Começa a guerra de Canudos. O pretexto para o seu início foi irrelevante. Antônio Conselheiro precisava de madeira para a Igreja Nova em construção e a encomendou em Juazeiro (BA). O pagamento foi antecipado, mas, no prazo estabelecido, a madeira não foi entregue. Espalhou-se o boato de que a cidade seria invadida pelos conselheiristas. O juiz local, Arlindo Leone, tinha antigas divergências com Conselheiro e resolveu estimular o pânico na cidade. Grande parte dos moradores resolveu atravessar o Rio São Francisco, refugiando-se em Petrolina (PE). Criado o clima propício, o juiz solicitou tropas policiais e foi atendido pelo Governador Luís Viana.

06 de Novembro – 1896

Parte de Salvador (BA), pela Estrada de Ferro da Bahia ao São Francisco com destino a Juazeiro, a 1ª Expedição Militar contra Canudos. Era composta de 113 soldados do 9º Batalhão de Infantaria, três oficiais, um médico e dois guias (Pedro Francisco de Morais e seu filho, João Batista de Morais), comandados pelo Tenente Pires Ferreira. Levava 400 cartuchos para cada praça. Ao chegar no dia seguinte a Juazeiro, a expedição encontrou uma cidade apavorada, mas os conselheiristas estavam bem longe e não planejavam nenhum ataque. Então, o juiz e o tenente decidem ir em direção a Canudos.
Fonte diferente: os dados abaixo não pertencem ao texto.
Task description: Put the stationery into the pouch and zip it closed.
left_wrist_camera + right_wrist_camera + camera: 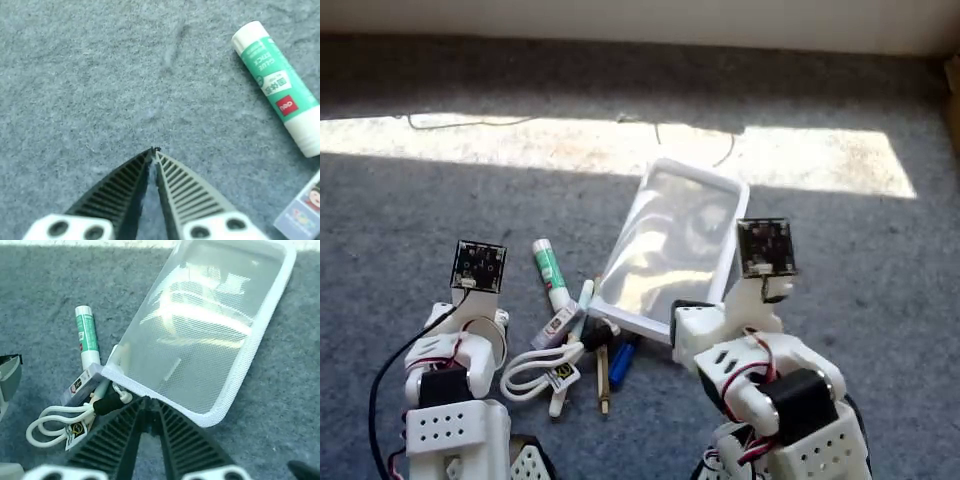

No dia 19, a tropa chega a Uauá (BA). O historiador Manoel Neto afirma:

Até alcançar Uauá a trôpega tropa marchou penosos 150 quilômetros. Passaram pela Lagoa do Boi, Caraibinhas, Mari, Mucambo, Rancharia, o Tenente Pires Ferreira e seus enfermiços e diarréicos subordinados. Enfrentando dificuldades no comando, porquanto estremecido com o Alferes Coelho e o próprio Dr. Antonino, o chefe da expedição cometia outros erros perigosos: exauria a tropa numa marcha não planejada e em terreno sobejamente conhecido pelo inimigo, isolava-se de apoio estratégico valioso, encaminhava-se para combater um contendor desconhecido, obscuro. Tinhosos, como depois se comprovou, os combatentes de Bello Monte espreitavam… (NETO, Manoel. De Juazeiro a Ladeira da Barra: A Inusitada Trajetória da Expedição Pires Ferreira in Revista Canudos v.1, n.1 1997 UNEB – CEEC)

21 de Novembro – 1896

No amanhecer deste dia a Expedição encontrava-se ainda em Uauá (BA), quando chegam centenas de conselheiristas entoando cânticos, tendo a frente a bandeira do Divino e uma grande cruz de madeira.

Não pareciam guerreiros
Símbolos da paz portavam,
A bandeira do Divino
E ao som de Kyries marchavam,
Levando uma grande cruz,
De longe se anunciavam.
(Zé Guilherme)

Vinham como quem vinha para reza, ou para a guerra. Foram recebidos a bala pelos sentinelas semi-adormecidos e surpresos. Era a guerra. Manoel Neto assim descreve: “Estabelecia-se, sangrento, o 1º fogo previsto pelo Conselheiro, e a pacata Uauá transformava-se em violento território de combate. O próprio Tenente Pires Ferreira descreve o ataque destacando a “incrível ferocidade” dos assaltantes e a forma pouco convencional como organizavam suas manobras, isto é, usando apitos. A celeridade e a rapidez com que a luta se deu, propiciou vantagem inicial aos conselheiristas. Adentraram ao arraial onde ocuparam algumas casas. A lógica, entretanto, prevaleceu. Armados e municiados com equipamentos mais modernos e letais, os soldados do 9º Batalhão de Infantaria impuseram pesadas baixas as forças belomontenses. A crueza do combate foi inegável, sendo que o uso de armas como “facões de folha-larga, chuços de vaqueiro, ferrões ou guiadas de três metros de comprimentos, foices, varapaus e forquilhas, sob o comando de Quinquim Coiam” utilizados em lutas de corpo a corpo produziam cenas dantescas. Foram entre quatro e cinco horas de pânico, sangue, horror e gestos de bravura e pânico. Contabilizadas as baixas de ambas as facções, os números determinavam a vitória militar das tropas governamentais. No relatório oficial, Pires Ferreira informa que pereceram na batalha, dentre as hostes conselheiristas “cento e cinqüenta, fora os feridos”. (NETO, Manoel. idem )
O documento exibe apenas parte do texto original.